Before the data model existed, a flowchart for "Post a message" would have had a step labelled something like "save the message" — a placeholder that gestures at an action without defining it. Now that step has a precise meaning: create a row in twitter.messages with a content value, an author_id pointing to the authenticated user in ums.users, and a created_attimestamp set to now.
The data model doesn't just inform the diagrams — it creates clear mechanics how they work. Every box that reads or writes data now has a contract: specific fields, specific tables, specific relationships. The sequence diagram will name what passes between components. The functional diagram will know what each block owns. The flowchart steps will correspond to real operations.

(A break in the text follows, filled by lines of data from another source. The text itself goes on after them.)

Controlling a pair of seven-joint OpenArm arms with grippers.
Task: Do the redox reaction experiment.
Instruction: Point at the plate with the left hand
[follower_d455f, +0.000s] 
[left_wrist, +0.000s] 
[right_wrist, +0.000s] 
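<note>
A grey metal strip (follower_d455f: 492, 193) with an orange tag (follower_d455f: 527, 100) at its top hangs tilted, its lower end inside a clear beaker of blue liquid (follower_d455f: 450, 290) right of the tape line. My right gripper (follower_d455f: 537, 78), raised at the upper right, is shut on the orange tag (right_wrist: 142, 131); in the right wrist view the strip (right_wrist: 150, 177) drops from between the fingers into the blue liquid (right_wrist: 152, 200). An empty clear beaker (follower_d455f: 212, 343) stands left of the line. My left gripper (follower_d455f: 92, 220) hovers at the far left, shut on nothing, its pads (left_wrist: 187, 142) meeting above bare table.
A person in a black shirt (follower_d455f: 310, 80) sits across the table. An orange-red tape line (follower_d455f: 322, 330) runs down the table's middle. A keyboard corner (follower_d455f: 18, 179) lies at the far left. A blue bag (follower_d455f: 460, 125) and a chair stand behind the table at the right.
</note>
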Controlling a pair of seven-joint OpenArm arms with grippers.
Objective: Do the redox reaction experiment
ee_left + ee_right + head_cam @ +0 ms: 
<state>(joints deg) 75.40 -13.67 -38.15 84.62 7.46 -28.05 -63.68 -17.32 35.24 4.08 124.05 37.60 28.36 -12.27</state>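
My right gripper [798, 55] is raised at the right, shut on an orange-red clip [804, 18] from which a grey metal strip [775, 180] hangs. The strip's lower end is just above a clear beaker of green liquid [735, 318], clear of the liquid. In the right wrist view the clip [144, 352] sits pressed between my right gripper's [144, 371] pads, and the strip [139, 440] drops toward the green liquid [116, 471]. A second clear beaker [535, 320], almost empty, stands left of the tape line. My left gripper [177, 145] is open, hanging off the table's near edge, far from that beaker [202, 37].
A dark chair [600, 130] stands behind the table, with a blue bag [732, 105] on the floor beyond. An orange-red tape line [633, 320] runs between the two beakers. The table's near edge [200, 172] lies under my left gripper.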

That's where Lesson 3 picks up: with the data model as the foundation, we draw all three diagrams.
Conclusion
A data model is the contract the rest of the system is written against.
We started with three use cases and asked a simple question: what must the system remember for each of these to work? That question led us to two entities — User and Message — and from there to five tables across two purposefully separated databases.
The separation itself was a design decision, not a convenience. Identity and access belong to one domain; content and social graph belong to another. Keeping them apart makes each easier to change, scale, and reason about independently. The trade-off — enforcing cross-database relationships in application code rather than at the database level — is a known and manageable cost.
Every field in the schema exists for a reason traceable back to a use case. Every relationship reflects a real dependency between things the system tracks. Nothing was added for completeness or anticipation — except subscriptions, which earns its place by being cheaper to model now than to migrate in later.
The diagrams come next. They'll have something real to say.